So this episode is going to be very beneficial for anybody who's looking at the space of data science and wants to see what's going on, and in general wants to pick the brain of a very successful, very prominent thought leader in the space of data science. But also very importantly, this episode is going to give a lot of value specifically to executives, to directors, to business owners, to managers who are looking at their own businesses and their own skills in this space. So all in all, a very exciting episode. Can't wait for you to check it out. And let's get started. Without any further ado, I bring to you Eugene Dubossarsky.
(background music plays)
Welcome ladies and gentlemen.

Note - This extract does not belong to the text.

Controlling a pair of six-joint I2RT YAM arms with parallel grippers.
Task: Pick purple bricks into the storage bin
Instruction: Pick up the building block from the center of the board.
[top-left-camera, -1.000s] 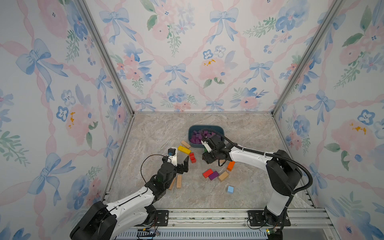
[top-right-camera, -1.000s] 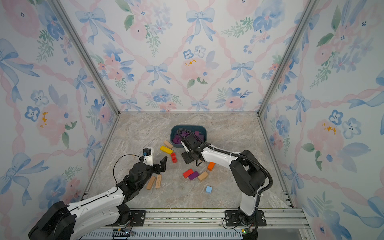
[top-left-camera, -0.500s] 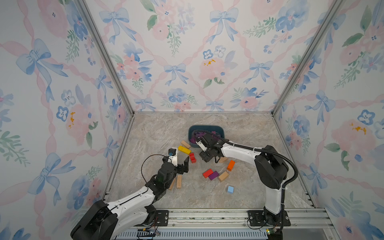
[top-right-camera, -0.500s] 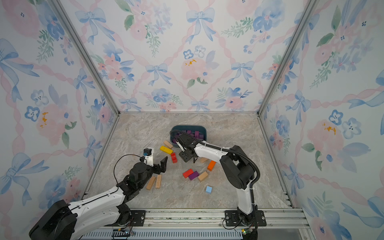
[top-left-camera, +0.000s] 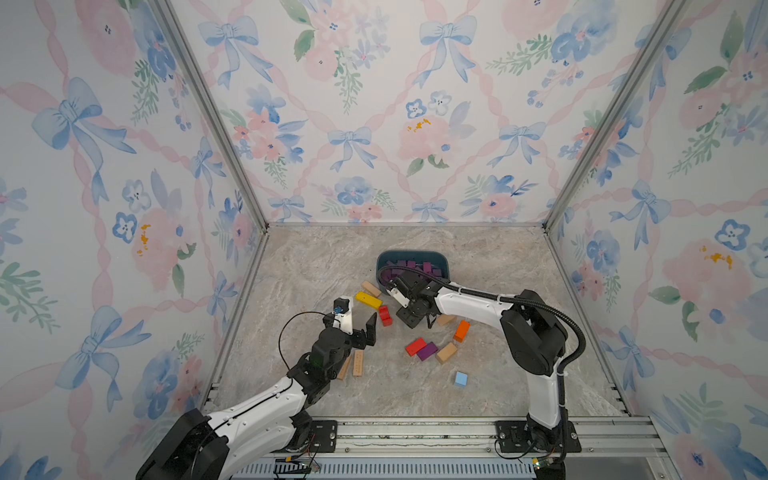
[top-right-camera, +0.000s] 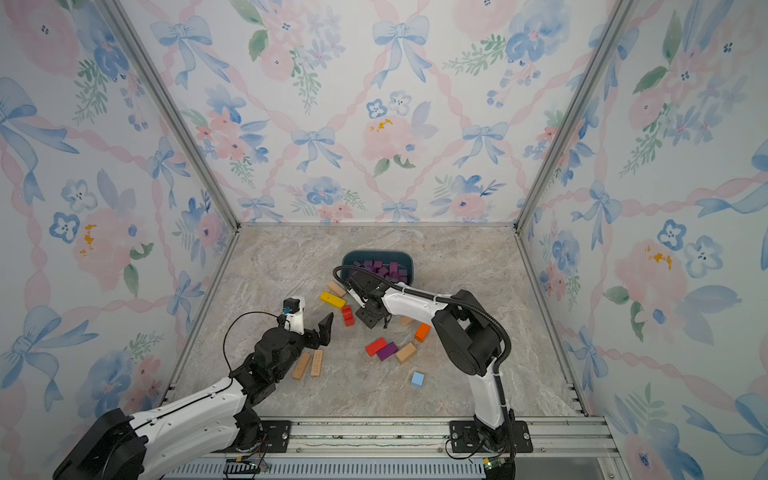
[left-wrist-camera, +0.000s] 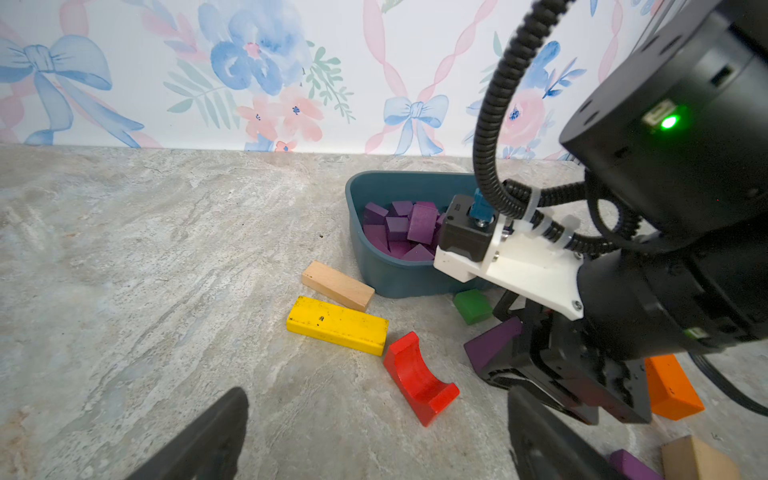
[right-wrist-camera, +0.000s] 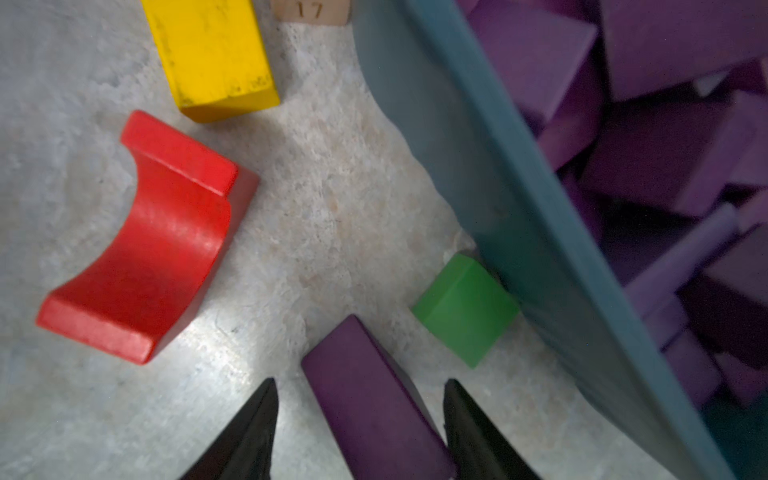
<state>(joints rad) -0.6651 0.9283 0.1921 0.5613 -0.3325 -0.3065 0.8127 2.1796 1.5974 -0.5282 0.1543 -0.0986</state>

Today I've got a very special guest, a renowned data scientist in Australia, Eugene Dubossarsky, on the show. Eugene, welcome, how are you doing today?
Eugene: Thank you very much, Kirill. Thank you for your welcome, and I am doing very well here on a pleasantly not-too-hot Sydney day. We've just had a massive heatwave, but it's very nice here right now.
Kirill: Yeah, we were talking about it just before the podcast, and it's crazy. You mentioned bats. In Australia, we have bats who live on trees, and they were dying because it was so hot.
Eugene: Apparently thousands of them. Hundreds or thousands of them, from what I read.
Kirill: What was the temperature during the heatwave?
Eugene: The top recorded one, I believe, was 47 degrees.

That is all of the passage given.